O Mandado de Segurança, previsto na Constituição da República e disciplinado pela Lei 1.533/51, não se presta à defesa de um direito qualquer, mas à proteção de direito qualificado legalmente como "líquido e certo" e que não seja amparado por habeas corpus ou habeas data, quando o responsável pela ilegalidade ou abuso de poder for autoridade pública ou agente de pessoa jurídica no exercício de atribuições do Poder Público.

Direito líquido e certo, por sua vez, é aquele cuja existência é indubitável, possuindo extensão delimitada precisamente, exercício e aplicação passíveis de realização imediata, independentemente de requisitos e condições a ser preenchidos posteriormente.

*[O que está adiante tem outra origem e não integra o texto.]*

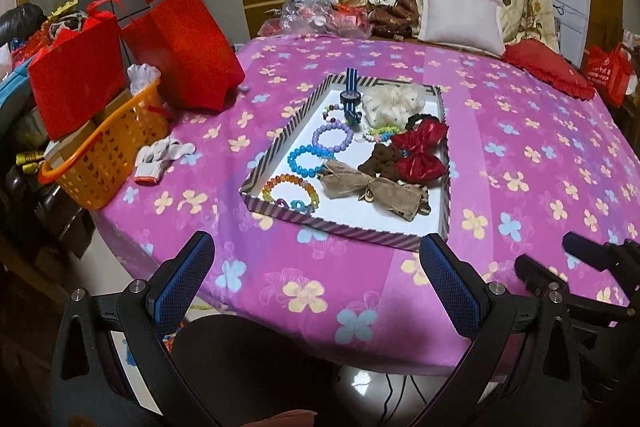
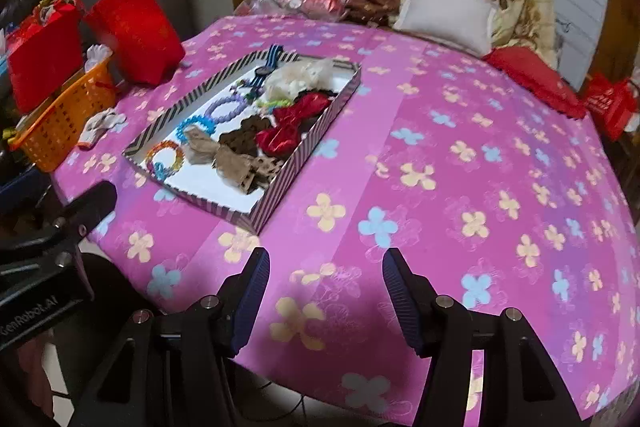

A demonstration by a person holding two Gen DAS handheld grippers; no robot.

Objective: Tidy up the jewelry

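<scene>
A shallow striped tray with a white floor lies on the table, near its front edge and toward its left side. Along the tray's left wall sits a row of bead bracelets: a multicoloured one in the front left corner, a bright blue one behind it, then a lilac one, and a smaller beaded string further back. A watch with a blue striped strap lies at the back wall, its strap end hanging over the rim. Beside it, in the back right corner, rests a fluffy white scrunchie. Along the right wall lies a shiny red bow, touching a dark brown bow on its left. A tan fabric bow lies in front of both, across the middle of the tray.

A pink flowered cloth covers the table. At the left edge stand an orange basket and two red bags, with a white glove lying just beside the basket. A white pillow sits at the far edge.

The left gripper hangs over the front edge just short of the tray, spread wide with nothing between its pads. The right gripper is over bare cloth at the front edge, well to the right of the tray, parted and empty.
</scene>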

Hely Lopes Meirelles, em sua obra "Mandado de Segurança, Ação Popular, Ação Civil Pública, Mandado de Injunção, ‘Habeas Data’", leciona de maneira brilhante: "Quando a lei alude a direito líquido e certo, está exigindo que esse direito se apresente com todos os requisitos para seu reconhecimento e exercício no momento da impetração.(...) Se depender de comprovação posterior, não é líquido nem certo, para fins de segurança."

Analisando-se o procedimento de justificação, por seu turno, regulado no Código de Processo Civil, nos arts. 861 a 866, constata-se que, embora destinado a justificar a existência de fato ou relação jurídica, seja no intuito de produzir documento sem caráter contencioso, seja para produzir prova em processo regular (art. 861), o juiz não faz pronunciamento sobre o mérito da prova, limitando-se a observar o cumprimento das formalidades legais (art. 866, parágrafo único). Fica o conteúdo da prova, portanto, sujeito à discussão.

Desta forma, a justificação é procedimento para produção de documentação probatória unilateral, atestando, apenas, que testemunhas compareceram perante o juiz e fizeram declarações constantes do termo. Não há análise sobre o conteúdo das informações, constituindo-se documento cujo valor será discutido, oportunamente, noutro processo. O que resulta do procedimento de justificação é, portanto, a produção formal e unilateral de documento relativo à situação ou à relação jurídica, que, por não permitir, no seu bojo, qualquer discussão acerca do mérito ou do conteúdo declarado, é passível de questionamento e confrontação quando da apresentação do citado documento. Assim, embora de tal procedimento resulte uma prova, não há geração de prova de direito líquido e certo.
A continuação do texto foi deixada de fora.